Thursday, February 17, 2011

Does Cisco get consumers?

The consumer market doesn't seem too hard to figure out: give us cool gadgets that can do useful, practical things - that's things with an 's' - at a reasonable price and we'll buy it. Some of those things include data (e-mail and text), voice and video. Maybe a flashlight and a currency converter too, or a tip calculator for lunch and dinner.

In fact, data, voice and video should be standard features of any consumer handheld gadget on the market. Base features, the foundation. Smartphone makers and their subsidizers already know this. One trick ponies will not fly.

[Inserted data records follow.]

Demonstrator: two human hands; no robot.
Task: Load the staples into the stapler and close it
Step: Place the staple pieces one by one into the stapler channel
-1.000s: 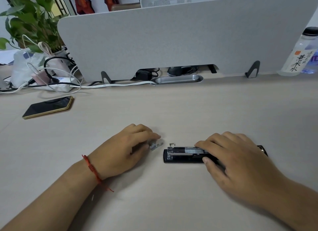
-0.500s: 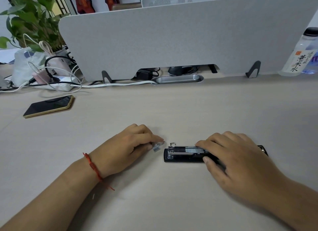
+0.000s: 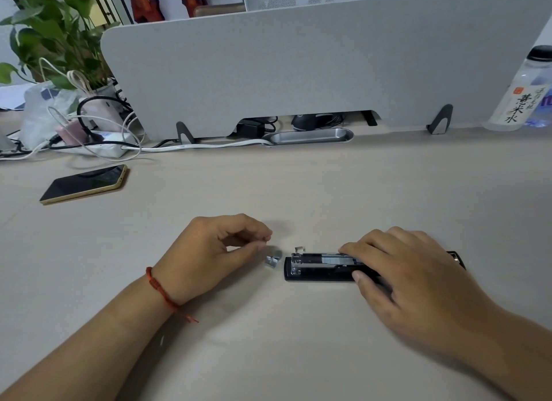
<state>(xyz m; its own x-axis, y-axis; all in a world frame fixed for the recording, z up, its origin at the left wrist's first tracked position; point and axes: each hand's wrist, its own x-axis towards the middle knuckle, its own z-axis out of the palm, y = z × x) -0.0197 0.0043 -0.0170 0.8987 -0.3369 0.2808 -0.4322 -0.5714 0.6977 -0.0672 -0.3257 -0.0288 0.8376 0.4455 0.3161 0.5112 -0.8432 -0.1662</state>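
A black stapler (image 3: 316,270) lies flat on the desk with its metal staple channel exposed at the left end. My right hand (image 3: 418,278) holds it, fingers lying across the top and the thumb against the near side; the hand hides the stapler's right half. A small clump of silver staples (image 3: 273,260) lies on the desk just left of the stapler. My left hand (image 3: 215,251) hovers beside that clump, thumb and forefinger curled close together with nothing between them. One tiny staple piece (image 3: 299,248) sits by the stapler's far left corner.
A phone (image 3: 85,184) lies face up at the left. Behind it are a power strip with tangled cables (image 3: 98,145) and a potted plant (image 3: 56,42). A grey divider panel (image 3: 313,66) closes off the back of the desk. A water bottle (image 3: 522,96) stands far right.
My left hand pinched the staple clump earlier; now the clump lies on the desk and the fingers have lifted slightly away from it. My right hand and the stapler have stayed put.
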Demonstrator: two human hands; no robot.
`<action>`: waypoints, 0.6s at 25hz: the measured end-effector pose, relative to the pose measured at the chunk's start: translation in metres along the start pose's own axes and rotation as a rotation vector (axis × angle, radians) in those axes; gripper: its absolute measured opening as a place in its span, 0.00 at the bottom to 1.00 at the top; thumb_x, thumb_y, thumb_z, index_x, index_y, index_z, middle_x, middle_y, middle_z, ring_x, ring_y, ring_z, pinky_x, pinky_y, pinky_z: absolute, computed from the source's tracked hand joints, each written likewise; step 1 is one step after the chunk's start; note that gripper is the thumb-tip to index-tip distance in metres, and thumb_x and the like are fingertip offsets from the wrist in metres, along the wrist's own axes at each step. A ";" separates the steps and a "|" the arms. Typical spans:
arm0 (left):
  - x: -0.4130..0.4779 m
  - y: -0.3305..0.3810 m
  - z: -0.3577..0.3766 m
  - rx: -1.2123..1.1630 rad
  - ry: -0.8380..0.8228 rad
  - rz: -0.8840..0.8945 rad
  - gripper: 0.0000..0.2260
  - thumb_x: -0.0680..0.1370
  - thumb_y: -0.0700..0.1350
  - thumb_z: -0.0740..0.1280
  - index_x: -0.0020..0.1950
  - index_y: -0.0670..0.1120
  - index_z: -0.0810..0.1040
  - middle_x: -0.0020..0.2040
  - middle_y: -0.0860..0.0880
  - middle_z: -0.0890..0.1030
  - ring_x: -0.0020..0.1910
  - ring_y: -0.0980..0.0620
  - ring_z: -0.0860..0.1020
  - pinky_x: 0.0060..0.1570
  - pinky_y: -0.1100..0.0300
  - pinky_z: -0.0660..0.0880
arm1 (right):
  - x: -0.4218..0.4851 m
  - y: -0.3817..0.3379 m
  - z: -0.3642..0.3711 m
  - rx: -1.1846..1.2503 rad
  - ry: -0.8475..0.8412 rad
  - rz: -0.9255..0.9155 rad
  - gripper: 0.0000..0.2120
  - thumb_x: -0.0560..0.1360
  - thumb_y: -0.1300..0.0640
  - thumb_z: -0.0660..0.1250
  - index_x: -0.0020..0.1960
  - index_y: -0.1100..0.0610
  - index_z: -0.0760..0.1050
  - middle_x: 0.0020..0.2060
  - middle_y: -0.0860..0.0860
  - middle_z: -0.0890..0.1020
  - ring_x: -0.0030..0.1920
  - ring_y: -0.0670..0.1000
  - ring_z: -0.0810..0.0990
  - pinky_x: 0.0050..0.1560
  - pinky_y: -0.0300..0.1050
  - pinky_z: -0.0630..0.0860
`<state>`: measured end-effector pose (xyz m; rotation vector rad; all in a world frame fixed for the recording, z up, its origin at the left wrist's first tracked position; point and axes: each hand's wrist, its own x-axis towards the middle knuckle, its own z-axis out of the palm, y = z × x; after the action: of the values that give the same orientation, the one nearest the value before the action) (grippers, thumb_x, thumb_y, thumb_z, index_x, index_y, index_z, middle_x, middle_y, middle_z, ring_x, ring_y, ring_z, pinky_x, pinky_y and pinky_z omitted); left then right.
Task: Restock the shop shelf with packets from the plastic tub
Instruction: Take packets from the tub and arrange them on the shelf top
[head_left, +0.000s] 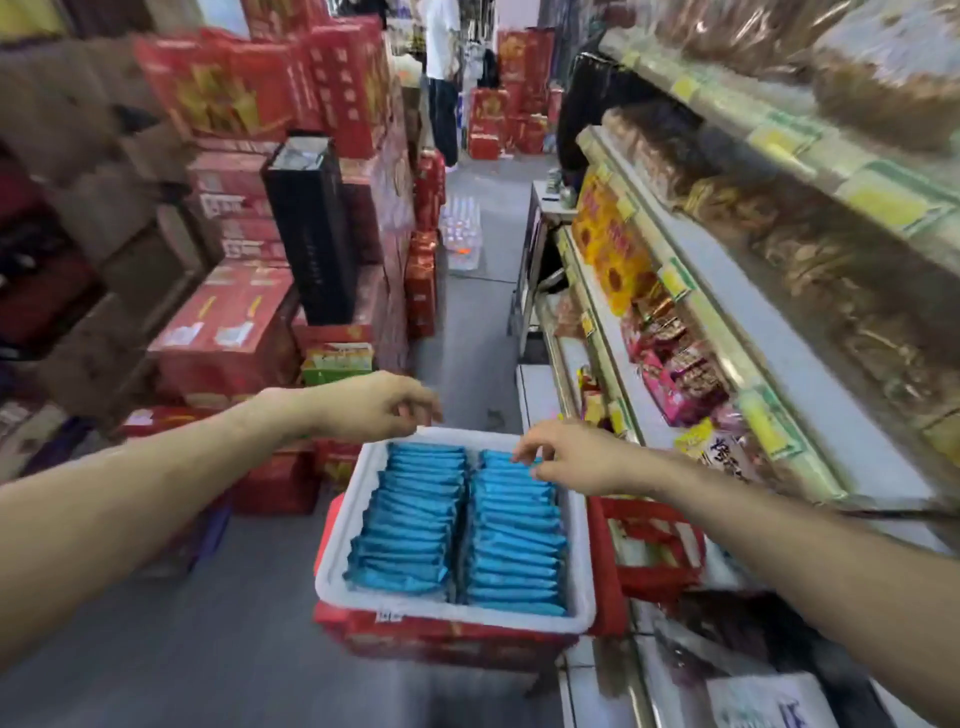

Perhaps it is this realization that drove Jonathan Kaplan, Cisco's senior vice president and general manager of Consumer Products, out of the company last week. That, and the cold hard data associated with Cisco's consumer business in its fiscal Q2: revenue down 15% from last year, products overshooting a market seeking, in Cisco's words, "lower value" devices vs. the company's fattened and pricey supersized stuff.

Cisco's Consumer line of business includes the Flip videocam - obtained from the $590 million acquisition of Kaplan's company, Pure Digital, in 2009 - and Linksys routers. Cisco bases its consumer product selling strategy on convincing customers to embrace an overall home networking architecture filled out with higher end "value add" Cisco products. But by CEO John Chambers own admission, value add higher end products "got crushed" at Christmastime. Indeed, consumers were not buying what Cisco was selling over the past six months. Flip was up 15% year-over-year, but Cisco was banking on 30% growth. Linksys too was selling as a low-end, point product home router rather than as a piece of an overall home architecture.

Flip is cool as a videocam. It's handy and very easy to use. But that's all it does. Video. No data. No voice. Smartphones do all three. For about $200 to $300, and beyond. Cisco said it's not keen on making a smartphone. Flip is off target and consumer is down 15%. OK.

Cisco's seeing the same customer reluctance in its set-top box business even though that's sold out of its Service Provider line of business. Orders in Q2 decreased 15% from last year, and cable set-top box revenue plummeted 29%. Remember, this is Scientific-Atlanta stuff, a veritable household name in residential cable TV. Cisco paid $7 billion for this company in 2005.

IP set-top boxes, on the other hand, grew 47% but the combination still saw overall set-top box revenue decrease 9% from last year.

Cisco's staying this course though. In its Q2 conference call with analysts - a transcript of which can be read here on Seeking Alpha - Cisco is confident its Videoscape architecture (there's that word again) for service providers will be a winner. And despite the market's appetite for low-end, commodity-type products in Cisco's Q2, the company still believes its opportunity in consumer is to "create premium experiences and premium products" sold through retailers and service providers.

And Cisco plans to tie these architectures into its Smart Grid utility infrastructure strategy to make the home networks play consistently and efficiently with the power grid. The architectural strategy seems to make sense for utilities. But again, for the home?

Cisco should think back to Q2 of fiscal 2011 when revisiting that plan. The Christmastime "crush." The disappointing growth of the one trick pony Flip.

And consumer appetites for "lower value," data, voice and video-capable smartphones.